Та пара дней для нас обеих выдалась не сахар. Дженни разрывалась на работе и переживала из-за Джеффа. После возвращения в Нью-Йорк она не виделась ни с Джеффом, ни с Сиггом, и не из-за отсутствия энтузиазма со стороны последнего: Сигг звонил беспрестанно, но Дженни отпугивала его криками о сверхурочной работе и затянувшимся похмельным синдромом. Сигг вроде купился, но мы боялись загадывать, сколько это продлится. С Джеффом, напротив, творился форменный бардак. До свадьбы, назначенной на канун Нового года, остались всего две недели, но он ничего не отменил. Дженни сходила к юристу и убедилась, что свадьба в Вегасе не имеет законной силы и не требует аннулирования. Джефф сходил к бармену, и тот подтвердил неизбежную в скором будущем пересадку печени. В три утра нас разбудил телефонный звонок. В четыре Джефф уже рыдал в трубку. В десять утра я расписывалась за цветы, из которых торчала карточка с накарябанным от руки извинением, но свадьбу он не отменял, и Дженни не желала с ним разговаривать. Мне страшно было представить, что Алекс может когда-нибудь так рассердиться на меня, как Дженни на Джеффа.
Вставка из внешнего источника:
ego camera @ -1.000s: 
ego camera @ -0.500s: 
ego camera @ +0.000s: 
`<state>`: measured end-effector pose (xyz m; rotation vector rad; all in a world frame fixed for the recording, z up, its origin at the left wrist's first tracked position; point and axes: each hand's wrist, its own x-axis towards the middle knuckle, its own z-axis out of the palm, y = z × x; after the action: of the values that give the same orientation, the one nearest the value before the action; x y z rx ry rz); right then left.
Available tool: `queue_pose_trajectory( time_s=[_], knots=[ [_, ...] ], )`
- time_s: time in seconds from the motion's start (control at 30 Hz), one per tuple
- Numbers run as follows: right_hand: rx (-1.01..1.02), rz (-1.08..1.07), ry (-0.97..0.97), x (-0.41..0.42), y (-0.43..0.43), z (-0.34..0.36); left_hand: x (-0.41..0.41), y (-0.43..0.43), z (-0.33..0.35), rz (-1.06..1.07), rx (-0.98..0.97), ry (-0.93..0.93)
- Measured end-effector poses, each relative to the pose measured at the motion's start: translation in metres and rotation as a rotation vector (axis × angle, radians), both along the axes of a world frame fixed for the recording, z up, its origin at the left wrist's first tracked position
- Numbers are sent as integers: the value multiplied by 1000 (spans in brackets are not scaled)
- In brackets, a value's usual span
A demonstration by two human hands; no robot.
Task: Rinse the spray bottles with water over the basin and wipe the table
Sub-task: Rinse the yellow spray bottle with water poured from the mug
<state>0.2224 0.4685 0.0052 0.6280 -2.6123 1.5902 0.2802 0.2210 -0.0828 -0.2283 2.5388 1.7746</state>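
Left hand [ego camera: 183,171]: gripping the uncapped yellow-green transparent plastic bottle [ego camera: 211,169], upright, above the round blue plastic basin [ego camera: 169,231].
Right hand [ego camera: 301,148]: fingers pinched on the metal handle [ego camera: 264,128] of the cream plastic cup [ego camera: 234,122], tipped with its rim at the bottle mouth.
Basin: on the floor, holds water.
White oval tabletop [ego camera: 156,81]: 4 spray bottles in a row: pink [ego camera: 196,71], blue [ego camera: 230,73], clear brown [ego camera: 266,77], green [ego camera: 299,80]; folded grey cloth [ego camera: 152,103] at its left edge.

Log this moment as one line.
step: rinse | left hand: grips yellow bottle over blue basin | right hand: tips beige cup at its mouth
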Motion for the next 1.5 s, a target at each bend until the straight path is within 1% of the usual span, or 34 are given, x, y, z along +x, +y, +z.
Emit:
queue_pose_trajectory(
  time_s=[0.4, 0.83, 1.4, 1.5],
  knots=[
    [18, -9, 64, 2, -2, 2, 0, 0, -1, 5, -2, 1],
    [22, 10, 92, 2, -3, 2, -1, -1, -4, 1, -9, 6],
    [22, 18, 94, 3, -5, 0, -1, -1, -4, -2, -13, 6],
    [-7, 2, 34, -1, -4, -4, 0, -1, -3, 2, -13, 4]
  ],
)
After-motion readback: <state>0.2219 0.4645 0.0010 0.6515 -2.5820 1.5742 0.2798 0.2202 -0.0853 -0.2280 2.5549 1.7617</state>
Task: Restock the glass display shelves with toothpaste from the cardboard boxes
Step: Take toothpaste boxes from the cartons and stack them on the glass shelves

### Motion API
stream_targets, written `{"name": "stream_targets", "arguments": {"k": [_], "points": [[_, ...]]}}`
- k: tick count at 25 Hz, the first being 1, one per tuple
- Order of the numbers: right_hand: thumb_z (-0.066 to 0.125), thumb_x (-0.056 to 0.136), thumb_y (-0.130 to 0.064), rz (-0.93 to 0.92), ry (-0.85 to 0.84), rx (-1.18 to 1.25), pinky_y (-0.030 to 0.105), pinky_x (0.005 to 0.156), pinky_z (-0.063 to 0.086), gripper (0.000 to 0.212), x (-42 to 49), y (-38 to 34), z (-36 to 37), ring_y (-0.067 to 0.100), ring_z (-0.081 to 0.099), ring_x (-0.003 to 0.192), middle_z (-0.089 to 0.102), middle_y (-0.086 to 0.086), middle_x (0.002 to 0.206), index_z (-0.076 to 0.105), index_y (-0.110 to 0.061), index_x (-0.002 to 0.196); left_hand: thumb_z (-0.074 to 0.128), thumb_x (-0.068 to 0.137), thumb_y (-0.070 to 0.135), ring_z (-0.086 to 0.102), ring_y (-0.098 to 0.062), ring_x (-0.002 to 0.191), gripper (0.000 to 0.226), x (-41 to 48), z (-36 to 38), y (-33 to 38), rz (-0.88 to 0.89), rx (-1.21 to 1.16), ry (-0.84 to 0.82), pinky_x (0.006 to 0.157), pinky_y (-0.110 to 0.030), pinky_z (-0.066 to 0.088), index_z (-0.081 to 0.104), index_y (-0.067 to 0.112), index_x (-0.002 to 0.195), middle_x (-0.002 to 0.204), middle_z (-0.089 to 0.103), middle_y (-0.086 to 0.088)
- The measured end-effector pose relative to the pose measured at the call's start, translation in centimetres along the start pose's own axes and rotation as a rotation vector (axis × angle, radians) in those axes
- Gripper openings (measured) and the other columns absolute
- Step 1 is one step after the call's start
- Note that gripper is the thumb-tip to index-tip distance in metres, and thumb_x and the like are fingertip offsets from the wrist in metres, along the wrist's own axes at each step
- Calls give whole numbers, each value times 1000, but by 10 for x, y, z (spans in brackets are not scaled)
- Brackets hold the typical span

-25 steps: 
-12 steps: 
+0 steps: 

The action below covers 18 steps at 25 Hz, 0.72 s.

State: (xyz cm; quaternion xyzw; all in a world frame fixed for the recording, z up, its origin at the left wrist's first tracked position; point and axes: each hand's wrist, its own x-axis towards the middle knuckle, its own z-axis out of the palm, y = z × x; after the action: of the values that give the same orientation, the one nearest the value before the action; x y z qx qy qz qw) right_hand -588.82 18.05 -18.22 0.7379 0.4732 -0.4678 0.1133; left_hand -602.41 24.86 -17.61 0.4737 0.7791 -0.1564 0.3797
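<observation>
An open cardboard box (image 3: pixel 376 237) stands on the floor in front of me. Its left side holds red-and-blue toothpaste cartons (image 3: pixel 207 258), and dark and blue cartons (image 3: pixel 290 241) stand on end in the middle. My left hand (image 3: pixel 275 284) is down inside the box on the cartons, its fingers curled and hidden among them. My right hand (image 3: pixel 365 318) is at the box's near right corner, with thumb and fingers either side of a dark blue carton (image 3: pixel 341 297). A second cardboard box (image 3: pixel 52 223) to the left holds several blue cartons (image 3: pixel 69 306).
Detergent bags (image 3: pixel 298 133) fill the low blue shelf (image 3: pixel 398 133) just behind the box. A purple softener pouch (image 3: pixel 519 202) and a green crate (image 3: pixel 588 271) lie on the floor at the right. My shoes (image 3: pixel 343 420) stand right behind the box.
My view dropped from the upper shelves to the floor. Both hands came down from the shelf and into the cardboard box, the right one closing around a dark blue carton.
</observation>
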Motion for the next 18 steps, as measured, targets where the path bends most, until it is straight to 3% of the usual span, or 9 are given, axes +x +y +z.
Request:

Не желая будить человека, который только что заснул, я прошла в гостиную и открыла жалюзи. В Нью-Йорке не бывает полной темноты, даже в четыре утра. Комната осветилась огнями Лексингтон-авеню. Внизу проносились такси, в мини-маркет тянулась муравьиная тропа, из ресторана нетвердой походкой шли люди. Если лечь в дальний угол дивана, можно увидеть небоскреб «Крайслер».
Когда я впервые сюда попала, одного этого хватило, чтобы вызвать у меня улыбку, хотя дела шли из рук вон плохо. Но теперь все было иначе. В тот раз я знала, что меня предали, все, казавшееся надежным и знакомым, исчезло. Сейчас, если я потеряю Алекса, то потеряю не почву под ногами, а все, что когда-либо хотела в жизни. Он был моим будущим, а не прошлым. По крайней мере я продолжала на это надеяться.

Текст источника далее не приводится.